Whenever I’m discussing index maintenance, and specifically fragmentation, I always make a point of saying ‘Make sure the index is being used before doing anything about fragmentation’.
If an index isn’t being used very much, but has very low page density (lots of free space in the index pages), then it will be occupying a lot more disk space than it could do and it might be worth compacting (with a rebuild or a reorg) to get that disk space back. However, usually there’s not much point spending resources to remove any kind of fragmentation when an index isn’t being used. This is especially true of those people who rebuild all indexes every night or every week.

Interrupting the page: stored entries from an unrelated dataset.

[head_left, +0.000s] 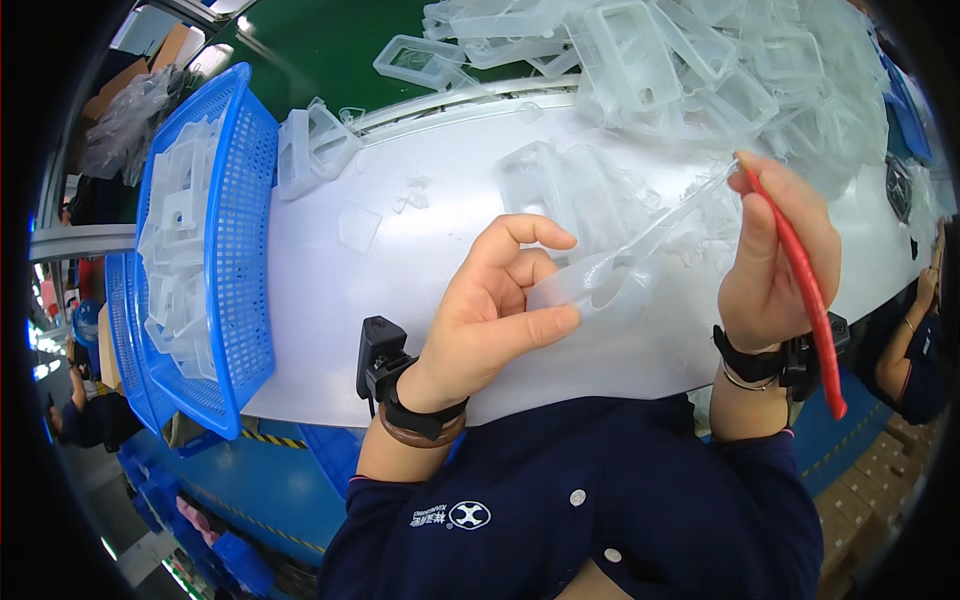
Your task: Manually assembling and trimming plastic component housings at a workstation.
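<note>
My left hand (495, 295) is curled around one end of a translucent soft plastic piece (605, 270), its thumb and index finger on either side. A thin stretched strip of the piece runs up to the right. In my right hand (782, 255) is a tool with a long red handle (805, 285), whose working end is hidden by the fingers. The strip meets the fingertips of this hand, but what grips it there is too small to tell. Beneath the held piece, translucent box-shaped plastic parts (535, 185) lie on the white table (320, 300).
A large heap of similar translucent plastic frames (640, 60) covers the far right. Blue perforated basket (243, 240), filled with such parts, stands at left. One part (312, 150) sits beside it; small scraps (411, 195) lie on the table. Other people's arms (905, 340) show at the edges.
</note>
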Tool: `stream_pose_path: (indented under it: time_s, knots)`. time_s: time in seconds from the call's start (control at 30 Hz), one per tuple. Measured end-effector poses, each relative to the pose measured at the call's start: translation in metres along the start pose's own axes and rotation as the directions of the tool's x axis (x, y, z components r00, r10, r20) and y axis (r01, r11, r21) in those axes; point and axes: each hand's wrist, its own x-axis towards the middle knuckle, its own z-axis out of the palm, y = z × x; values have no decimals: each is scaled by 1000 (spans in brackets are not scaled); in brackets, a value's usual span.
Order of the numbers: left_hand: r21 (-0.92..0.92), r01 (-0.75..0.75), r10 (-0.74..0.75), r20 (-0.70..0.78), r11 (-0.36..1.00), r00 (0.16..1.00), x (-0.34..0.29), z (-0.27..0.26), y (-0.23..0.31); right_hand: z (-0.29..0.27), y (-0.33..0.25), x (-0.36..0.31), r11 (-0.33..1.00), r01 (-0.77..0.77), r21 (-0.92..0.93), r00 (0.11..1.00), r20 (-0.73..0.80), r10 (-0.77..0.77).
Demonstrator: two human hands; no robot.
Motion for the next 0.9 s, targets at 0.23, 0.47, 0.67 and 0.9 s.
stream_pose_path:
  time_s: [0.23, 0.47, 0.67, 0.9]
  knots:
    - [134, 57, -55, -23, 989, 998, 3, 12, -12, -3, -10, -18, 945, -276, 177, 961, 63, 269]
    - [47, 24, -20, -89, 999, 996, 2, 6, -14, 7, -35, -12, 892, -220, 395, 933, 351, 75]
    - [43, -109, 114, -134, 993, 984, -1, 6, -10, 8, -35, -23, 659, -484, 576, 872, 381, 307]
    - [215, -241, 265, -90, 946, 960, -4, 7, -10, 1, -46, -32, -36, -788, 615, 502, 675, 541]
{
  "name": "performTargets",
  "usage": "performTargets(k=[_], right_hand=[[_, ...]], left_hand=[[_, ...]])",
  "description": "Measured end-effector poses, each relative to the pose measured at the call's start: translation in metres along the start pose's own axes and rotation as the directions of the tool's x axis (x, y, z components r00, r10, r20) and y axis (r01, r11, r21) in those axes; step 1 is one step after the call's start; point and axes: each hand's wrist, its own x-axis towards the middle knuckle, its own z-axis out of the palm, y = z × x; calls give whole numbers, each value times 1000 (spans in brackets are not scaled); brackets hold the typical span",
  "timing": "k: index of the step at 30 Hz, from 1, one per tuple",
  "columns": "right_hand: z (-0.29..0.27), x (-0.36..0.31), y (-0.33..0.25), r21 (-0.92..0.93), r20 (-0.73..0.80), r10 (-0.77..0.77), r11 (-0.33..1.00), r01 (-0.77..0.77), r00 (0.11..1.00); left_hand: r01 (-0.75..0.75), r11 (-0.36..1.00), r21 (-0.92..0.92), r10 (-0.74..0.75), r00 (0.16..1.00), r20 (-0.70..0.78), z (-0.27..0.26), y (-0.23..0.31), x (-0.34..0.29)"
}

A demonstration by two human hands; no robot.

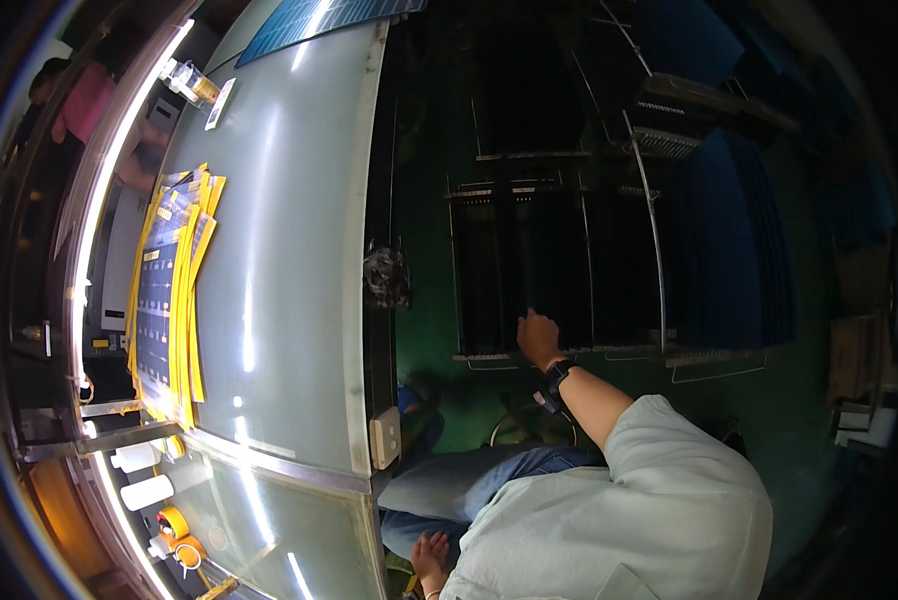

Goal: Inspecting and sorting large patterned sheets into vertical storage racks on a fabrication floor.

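Holds right hand (539, 337) at near end of dark rack (484, 356); too dim to tell whether clamped on anything.

Racks (666, 143) and a long workbench (309, 230) show a factory workshop.

Shirt (659, 515): pale grey-green, loose, lower right of frame | sleeve (654, 432): short, plain | wristband (558, 376): dark, right of centre | trousers (534, 470): blue denim, lower centre | right hand (540, 338), left hand (430, 557): ungloved

Right hand (539, 338) outstretched, left hand (431, 556) low
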Motion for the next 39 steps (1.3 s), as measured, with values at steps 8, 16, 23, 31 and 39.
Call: performTargets(k=[8, 16, 23, 31, 39], right_hand=[[1, 18, -2, 1, -14, -19, 1000, 19, 1000], [1, 54, 1, 36, 210, -21, 999, 14, 977], [12, 94, 69, 8, 108, 217, 976, -219, 970], [77, 106, 109, -48, 198, 331, 943, -328, 923], [60, 127, 122, -175, 294, 357, 932, -317, 887]], left_hand=[[11, 999, -50, -13, 999, -33, 0, -1, 2], [9, 1000, -22, -10, 1000, -26, -3, 0, 2], [44, 999, 23, -41, 991, -125, -11, -18, 11], [125, 991, -43, -132, 966, -221, -92, -64, 48], [182, 973, 142, -131, 942, -308, -1, -22, -19]])
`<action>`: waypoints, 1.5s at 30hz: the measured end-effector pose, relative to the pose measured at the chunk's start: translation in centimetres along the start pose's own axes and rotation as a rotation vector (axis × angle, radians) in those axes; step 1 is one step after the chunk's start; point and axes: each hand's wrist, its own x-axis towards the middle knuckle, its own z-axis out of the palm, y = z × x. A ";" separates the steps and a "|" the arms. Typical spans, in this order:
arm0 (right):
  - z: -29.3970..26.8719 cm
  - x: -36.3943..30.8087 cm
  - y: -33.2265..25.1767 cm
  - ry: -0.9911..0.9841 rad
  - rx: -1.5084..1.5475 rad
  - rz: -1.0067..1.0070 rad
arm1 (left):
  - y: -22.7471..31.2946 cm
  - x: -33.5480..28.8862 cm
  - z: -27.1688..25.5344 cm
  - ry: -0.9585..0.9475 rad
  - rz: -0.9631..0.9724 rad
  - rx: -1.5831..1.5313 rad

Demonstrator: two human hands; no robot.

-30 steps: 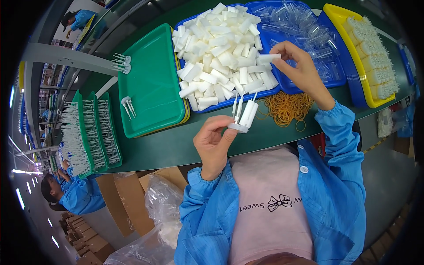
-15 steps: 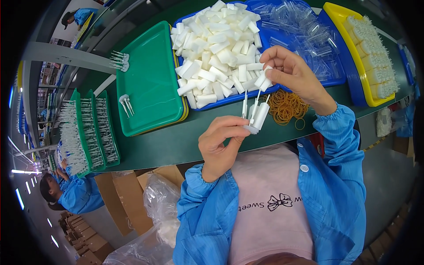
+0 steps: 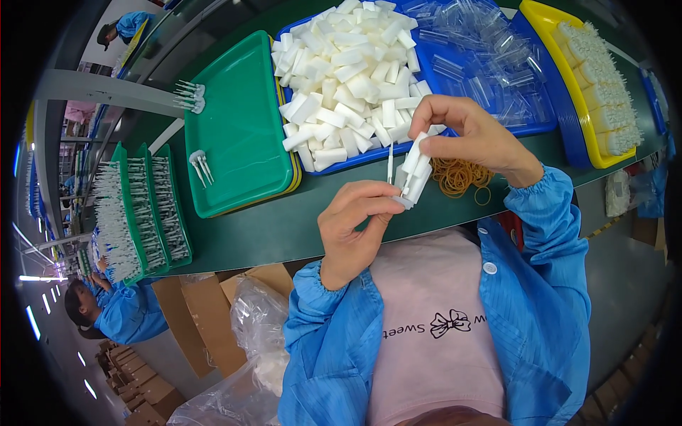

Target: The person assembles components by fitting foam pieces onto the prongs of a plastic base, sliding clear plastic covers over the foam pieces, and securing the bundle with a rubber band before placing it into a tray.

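In the head view, the left hand is in front of the person's chest, over the edge of the dark green table. Its thumb and fingers are pinching the flat base of a white pronged piece, which is held up in the air, with its prongs pointing upward and away from the person. One thin prong, on the left side of the piece, stands bare, and a white sleeve stands on the right side of the same base.

The right hand comes from the other side, and its thumb and forefinger pinch the upper part of a second white cylinder. The lower end of this cylinder is at the prongs, just beside the sleeve; whether it is already around a prong, I cannot tell.

Behind the hands there is a blue tray with a high heap of similar white cylinders. To the right of it, another blue tray contains clear tubes. Orange rubber bands lie in a loose pile on the table, near the right hand. On the left, a green tray bears two small groups of white pronged parts, well apart from each other
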 end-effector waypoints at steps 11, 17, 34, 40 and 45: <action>2.5 -1.2 -0.9 -0.004 -0.035 0.001 | -0.7 -0.4 0.5 0.148 -0.090 -0.049; -0.3 1.3 1.1 0.215 -0.494 -0.258 | -1.4 -1.2 -0.2 0.136 -0.263 -0.223; -1.6 1.6 3.2 0.364 -0.917 -0.359 | -1.1 -1.5 -0.5 0.132 -0.224 -0.150; -0.2 0.6 1.0 0.213 -0.881 -0.493 | 0.0 -0.9 -0.4 0.063 -0.115 -0.017; 0.0 0.4 1.0 0.133 -0.797 -0.510 | 0.5 -0.8 -0.7 0.021 -0.149 0.001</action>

You could even go so far as to say if a non-clustered index isn’t being used, why is it there at all? Extra non-clustered indexes drag down performance in a number of ways. Consider a non-clustered index (not filtered) called IX_MyNCIndex on the table MyTable
- Any time a record is inserted into MyTable, a matching record is inserted into IX_MyNCIndex. This is a bunch of extra I/Os, extra log records, plus maybe even a page-split.
- Any time a record is deleted from MyTable, the matching record in IX_MyNCIndex must be deleted. Extra I/Os and log records again.
- Any time a record in MyTable is updated:
- If MyTable has a clustered index, and the clustered index key value changes, then the matching record in IX_MyNCIndex must be updated. Extra I/Os and log records again.
- If any of the non-clustered index key values changes, or any of the INCLUDE’d column values changes, then the matching record in IX_MyNCIndex must be updated. Extra I/Os and log records again.
- If a clustered index is created on MyTable, then IX_MyNCIndex has to be rebuilt to include the logical RIDs rather than the physical heap RIDs (see this post for an explanation). Lot of extra I/Os and log records again.
That’s a significant amount of extra IOs and log records to maintain each extraneous non-clustered index.
So, how can you tell if an index is being used?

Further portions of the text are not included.